**What you will do**. Your output should be the entries below, exact in every detail.

**Supplied data**.
[Start of Attachment]
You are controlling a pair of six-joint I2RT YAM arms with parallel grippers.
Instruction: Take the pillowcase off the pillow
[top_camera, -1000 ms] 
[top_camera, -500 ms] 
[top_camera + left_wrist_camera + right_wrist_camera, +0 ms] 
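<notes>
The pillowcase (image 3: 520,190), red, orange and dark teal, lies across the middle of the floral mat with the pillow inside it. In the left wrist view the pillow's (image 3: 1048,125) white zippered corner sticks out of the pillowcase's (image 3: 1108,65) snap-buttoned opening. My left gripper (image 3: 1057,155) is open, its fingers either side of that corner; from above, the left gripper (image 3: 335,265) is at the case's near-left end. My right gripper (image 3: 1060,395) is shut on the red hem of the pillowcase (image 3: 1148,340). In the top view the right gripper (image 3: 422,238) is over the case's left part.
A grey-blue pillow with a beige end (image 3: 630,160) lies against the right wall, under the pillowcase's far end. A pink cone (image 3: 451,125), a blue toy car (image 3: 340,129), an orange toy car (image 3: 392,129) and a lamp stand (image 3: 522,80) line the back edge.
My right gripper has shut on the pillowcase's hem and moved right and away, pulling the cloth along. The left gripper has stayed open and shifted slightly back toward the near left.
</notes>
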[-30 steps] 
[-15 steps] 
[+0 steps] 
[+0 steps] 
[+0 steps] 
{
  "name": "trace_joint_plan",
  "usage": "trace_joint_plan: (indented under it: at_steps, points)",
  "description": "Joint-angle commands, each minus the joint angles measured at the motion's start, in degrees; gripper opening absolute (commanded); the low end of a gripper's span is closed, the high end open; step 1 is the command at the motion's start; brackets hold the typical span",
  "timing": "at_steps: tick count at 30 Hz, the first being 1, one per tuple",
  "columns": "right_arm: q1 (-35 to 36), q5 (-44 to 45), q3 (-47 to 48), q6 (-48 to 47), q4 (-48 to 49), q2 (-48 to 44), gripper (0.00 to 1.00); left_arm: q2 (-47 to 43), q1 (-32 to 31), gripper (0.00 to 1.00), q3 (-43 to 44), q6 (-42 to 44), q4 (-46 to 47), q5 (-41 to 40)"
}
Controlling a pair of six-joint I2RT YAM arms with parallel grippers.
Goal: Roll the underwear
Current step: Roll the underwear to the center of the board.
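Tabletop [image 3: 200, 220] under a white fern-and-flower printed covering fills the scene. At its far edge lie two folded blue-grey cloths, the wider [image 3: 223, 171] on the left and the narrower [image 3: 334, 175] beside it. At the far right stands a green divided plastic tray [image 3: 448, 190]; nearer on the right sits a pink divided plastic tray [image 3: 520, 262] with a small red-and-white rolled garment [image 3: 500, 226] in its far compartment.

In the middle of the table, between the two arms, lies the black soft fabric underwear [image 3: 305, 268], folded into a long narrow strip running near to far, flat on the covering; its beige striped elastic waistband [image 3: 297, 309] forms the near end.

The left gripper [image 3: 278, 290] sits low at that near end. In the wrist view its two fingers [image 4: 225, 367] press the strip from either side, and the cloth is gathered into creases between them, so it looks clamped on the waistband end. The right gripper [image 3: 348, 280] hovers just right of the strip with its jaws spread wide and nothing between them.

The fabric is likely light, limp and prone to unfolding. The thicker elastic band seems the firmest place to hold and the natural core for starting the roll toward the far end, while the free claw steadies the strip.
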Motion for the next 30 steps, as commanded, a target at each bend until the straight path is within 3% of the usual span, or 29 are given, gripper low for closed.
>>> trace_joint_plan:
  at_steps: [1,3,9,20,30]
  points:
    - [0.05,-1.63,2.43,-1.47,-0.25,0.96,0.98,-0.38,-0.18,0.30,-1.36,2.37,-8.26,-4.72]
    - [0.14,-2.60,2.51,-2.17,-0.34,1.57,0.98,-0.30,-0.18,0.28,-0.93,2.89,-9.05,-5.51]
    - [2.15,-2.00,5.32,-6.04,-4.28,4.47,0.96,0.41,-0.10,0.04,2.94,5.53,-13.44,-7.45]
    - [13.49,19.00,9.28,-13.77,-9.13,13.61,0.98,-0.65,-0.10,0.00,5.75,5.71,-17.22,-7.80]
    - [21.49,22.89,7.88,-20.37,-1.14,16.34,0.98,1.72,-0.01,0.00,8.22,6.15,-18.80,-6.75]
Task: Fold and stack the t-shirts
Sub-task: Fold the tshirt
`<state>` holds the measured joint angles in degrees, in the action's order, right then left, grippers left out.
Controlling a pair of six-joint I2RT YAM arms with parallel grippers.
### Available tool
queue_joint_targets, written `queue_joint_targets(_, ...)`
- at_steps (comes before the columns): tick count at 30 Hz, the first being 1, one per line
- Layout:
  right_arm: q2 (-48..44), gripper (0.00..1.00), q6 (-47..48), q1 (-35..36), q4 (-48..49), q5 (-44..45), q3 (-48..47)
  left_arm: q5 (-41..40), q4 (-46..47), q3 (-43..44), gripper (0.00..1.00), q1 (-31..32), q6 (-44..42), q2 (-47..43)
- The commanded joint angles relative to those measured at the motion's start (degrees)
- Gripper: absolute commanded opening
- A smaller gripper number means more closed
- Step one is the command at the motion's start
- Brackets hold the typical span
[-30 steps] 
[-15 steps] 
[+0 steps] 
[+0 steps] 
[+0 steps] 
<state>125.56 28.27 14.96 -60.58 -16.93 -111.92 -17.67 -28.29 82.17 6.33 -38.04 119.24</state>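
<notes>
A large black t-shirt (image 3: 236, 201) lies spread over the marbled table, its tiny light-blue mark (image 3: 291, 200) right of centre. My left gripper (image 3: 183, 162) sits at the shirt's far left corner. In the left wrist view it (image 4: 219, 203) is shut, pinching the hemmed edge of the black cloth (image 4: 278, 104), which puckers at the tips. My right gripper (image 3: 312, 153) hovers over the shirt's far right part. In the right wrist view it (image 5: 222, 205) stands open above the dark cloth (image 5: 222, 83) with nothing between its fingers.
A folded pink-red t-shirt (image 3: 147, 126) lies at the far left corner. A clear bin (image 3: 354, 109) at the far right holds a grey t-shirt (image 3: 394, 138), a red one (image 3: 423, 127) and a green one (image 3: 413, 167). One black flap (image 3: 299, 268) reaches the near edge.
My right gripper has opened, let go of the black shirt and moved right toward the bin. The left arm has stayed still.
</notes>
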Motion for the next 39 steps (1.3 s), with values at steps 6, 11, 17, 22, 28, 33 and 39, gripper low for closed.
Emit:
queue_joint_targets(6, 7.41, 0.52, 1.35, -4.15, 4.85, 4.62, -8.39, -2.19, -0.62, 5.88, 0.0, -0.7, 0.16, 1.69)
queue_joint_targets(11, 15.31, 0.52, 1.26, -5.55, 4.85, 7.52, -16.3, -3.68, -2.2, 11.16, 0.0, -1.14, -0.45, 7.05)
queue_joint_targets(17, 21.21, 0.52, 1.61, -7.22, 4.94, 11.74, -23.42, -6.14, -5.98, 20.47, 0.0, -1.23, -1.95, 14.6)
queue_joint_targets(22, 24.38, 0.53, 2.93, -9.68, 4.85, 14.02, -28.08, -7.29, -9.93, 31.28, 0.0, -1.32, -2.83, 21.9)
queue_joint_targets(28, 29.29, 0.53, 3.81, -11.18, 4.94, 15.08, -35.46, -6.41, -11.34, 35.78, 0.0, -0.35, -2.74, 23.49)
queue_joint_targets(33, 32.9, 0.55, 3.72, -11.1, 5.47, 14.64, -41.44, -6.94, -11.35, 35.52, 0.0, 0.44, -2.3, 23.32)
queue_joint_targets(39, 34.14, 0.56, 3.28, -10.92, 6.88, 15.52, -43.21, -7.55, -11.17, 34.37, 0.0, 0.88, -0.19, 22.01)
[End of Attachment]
**Answer space**.
You are controlling a pair of six-joint I2RT YAM arms with parallel grippers.
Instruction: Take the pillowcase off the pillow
[top_camera, -1000 ms] 
[top_camera, -500 ms] 
[top_camera + left_wrist_camera + right_wrist_camera, +0 ms] 
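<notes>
The pillowcase (image 3: 520,190), red, orange and dark teal, lies across the middle of the floral mat with the pillow inside it. In the left wrist view the pillow's (image 3: 1048,125) white zippered corner sticks out of the pillowcase's (image 3: 1108,65) snap-buttoned opening. My left gripper (image 3: 1057,155) is open, its fingers either side of that corner; from above, the left gripper (image 3: 335,265) is at the case's near-left end. My right gripper (image 3: 1060,395) is shut on the red hem of the pillowcase (image 3: 1148,340). In the top view the right gripper (image 3: 422,238) is over the case's left part.
A grey-blue pillow with a beige end (image 3: 630,160) lies against the right wall, under the pillowcase's far end. A pink cone (image 3: 451,125), a blue toy car (image 3: 340,129), an orange toy car (image 3: 392,129) and a lamp stand (image 3: 522,80) line the back edge.
My right gripper has shut on the pillowcase's hem and moved right and away, pulling the cloth along. The left gripper has stayed open and shifted slightly back toward the near left.
</notes>
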[-30 steps] 
[-15 steps] 
[+0 steps] 
[+0 steps] 
[+0 steps] 
{
  "name": "trace_joint_plan",
  "usage": "trace_joint_plan: (indented under it: at_steps, points)",
  "description": "Joint-angle commands, each minus the joint angles measured at the motion's start, in degrees; gripper opening absolute (commanded); the low end of a gripper's span is closed, the high end open; step 1 is the command at the motion's start; brackets hold the typical span",
  "timing": "at_steps: tick count at 30 Hz, the first being 1, one per tuple",
  "columns": "right_arm: q1 (-35 to 36), q5 (-44 to 45), q3 (-47 to 48), q6 (-48 to 47), q4 (-48 to 49), q2 (-48 to 44), gripper (0.00 to 1.00); left_arm: q2 (-47 to 43), q1 (-32 to 31), gripper (0.00 to 1.00), q3 (-43 to 44), q6 (-42 to 44), q4 (-46 to 47), q5 (-41 to 40)"
}
Controlling a pair of six-joint I2RT YAM arms with parallel grippers.
Goal: Roll the underwear
Current step: Roll the underwear to the center of the board.
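Tabletop [image 3: 200, 220] under a white fern-and-flower printed covering fills the scene. At its far edge lie two folded blue-grey cloths, the wider [image 3: 223, 171] on the left and the narrower [image 3: 334, 175] beside it. At the far right stands a green divided plastic tray [image 3: 448, 190]; nearer on the right sits a pink divided plastic tray [image 3: 520, 262] with a small red-and-white rolled garment [image 3: 500, 226] in its far compartment.

In the middle of the table, between the two arms, lies the black soft fabric underwear [image 3: 305, 268], folded into a long narrow strip running near to far, flat on the covering; its beige striped elastic waistband [image 3: 297, 309] forms the near end.

The left gripper [image 3: 278, 290] sits low at that near end. In the wrist view its two fingers [image 4: 225, 367] press the strip from either side, and the cloth is gathered into creases between them, so it looks clamped on the waistband end. The right gripper [image 3: 348, 280] hovers just right of the strip with its jaws spread wide and nothing between them.

The fabric is likely light, limp and prone to unfolding. The thicker elastic band seems the firmest place to hold and the natural core for starting the roll toward the far end, while the free claw steadies the strip.
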Motion for the next 30 steps, as commanded, a target at each bend until the straight path is within 3% of the usual span, or 29 are given, gripper low for closed.
>>> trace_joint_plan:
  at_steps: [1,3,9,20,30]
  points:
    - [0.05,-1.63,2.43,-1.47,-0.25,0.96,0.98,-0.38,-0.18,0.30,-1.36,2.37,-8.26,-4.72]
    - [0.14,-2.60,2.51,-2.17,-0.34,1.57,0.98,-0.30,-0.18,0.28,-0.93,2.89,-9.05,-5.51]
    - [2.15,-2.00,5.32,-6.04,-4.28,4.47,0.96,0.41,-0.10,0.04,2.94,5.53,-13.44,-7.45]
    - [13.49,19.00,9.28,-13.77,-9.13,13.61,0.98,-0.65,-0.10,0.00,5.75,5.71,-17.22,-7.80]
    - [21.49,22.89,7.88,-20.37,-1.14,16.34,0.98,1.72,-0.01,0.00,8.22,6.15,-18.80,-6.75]
Task: Fold and stack the t-shirts
Sub-task: Fold the tshirt
`<state>` holds the measured joint angles in degrees, in the action's order, right then left, grippers left out.
Controlling a pair of six-joint I2RT YAM arms with parallel grippers.
### Available tool
queue_joint_targets, written `queue_joint_targets(_, ...)`
- at_steps (comes before the columns): tick count at 30 Hz, the first being 1, one per line
- Layout:
  right_arm: q2 (-48..44), gripper (0.00..1.00), q6 (-47..48), q1 (-35..36), q4 (-48..49), q5 (-44..45), q3 (-48..47)
  left_arm: q5 (-41..40), q4 (-46..47), q3 (-43..44), gripper (0.00..1.00), q1 (-31..32), q6 (-44..42), q2 (-47..43)
- The commanded joint angles relative to those measured at the motion's start (degrees)
- Gripper: absolute commanded opening
- A smaller gripper number means more closed
- Step one is the command at the motion's start
- Brackets hold the typical span
[-30 steps] 
[-15 steps] 
[+0 steps] 
[+0 steps] 
[+0 steps] 
<state>125.56 28.27 14.96 -60.58 -16.93 -111.92 -17.67 -28.29 82.17 6.33 -38.04 119.24</state>
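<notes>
A large black t-shirt (image 3: 236, 201) lies spread over the marbled table, its tiny light-blue mark (image 3: 291, 200) right of centre. My left gripper (image 3: 183, 162) sits at the shirt's far left corner. In the left wrist view it (image 4: 219, 203) is shut, pinching the hemmed edge of the black cloth (image 4: 278, 104), which puckers at the tips. My right gripper (image 3: 312, 153) hovers over the shirt's far right part. In the right wrist view it (image 5: 222, 205) stands open above the dark cloth (image 5: 222, 83) with nothing between its fingers.
A folded pink-red t-shirt (image 3: 147, 126) lies at the far left corner. A clear bin (image 3: 354, 109) at the far right holds a grey t-shirt (image 3: 394, 138), a red one (image 3: 423, 127) and a green one (image 3: 413, 167). One black flap (image 3: 299, 268) reaches the near edge.
My right gripper has opened, let go of the black shirt and moved right toward the bin. The left arm has stayed still.
</notes>
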Motion for the next 39 steps (1.3 s), with values at steps 6, 11, 17, 22, 28, 33 and 39, gripper low for closed.
Emit:
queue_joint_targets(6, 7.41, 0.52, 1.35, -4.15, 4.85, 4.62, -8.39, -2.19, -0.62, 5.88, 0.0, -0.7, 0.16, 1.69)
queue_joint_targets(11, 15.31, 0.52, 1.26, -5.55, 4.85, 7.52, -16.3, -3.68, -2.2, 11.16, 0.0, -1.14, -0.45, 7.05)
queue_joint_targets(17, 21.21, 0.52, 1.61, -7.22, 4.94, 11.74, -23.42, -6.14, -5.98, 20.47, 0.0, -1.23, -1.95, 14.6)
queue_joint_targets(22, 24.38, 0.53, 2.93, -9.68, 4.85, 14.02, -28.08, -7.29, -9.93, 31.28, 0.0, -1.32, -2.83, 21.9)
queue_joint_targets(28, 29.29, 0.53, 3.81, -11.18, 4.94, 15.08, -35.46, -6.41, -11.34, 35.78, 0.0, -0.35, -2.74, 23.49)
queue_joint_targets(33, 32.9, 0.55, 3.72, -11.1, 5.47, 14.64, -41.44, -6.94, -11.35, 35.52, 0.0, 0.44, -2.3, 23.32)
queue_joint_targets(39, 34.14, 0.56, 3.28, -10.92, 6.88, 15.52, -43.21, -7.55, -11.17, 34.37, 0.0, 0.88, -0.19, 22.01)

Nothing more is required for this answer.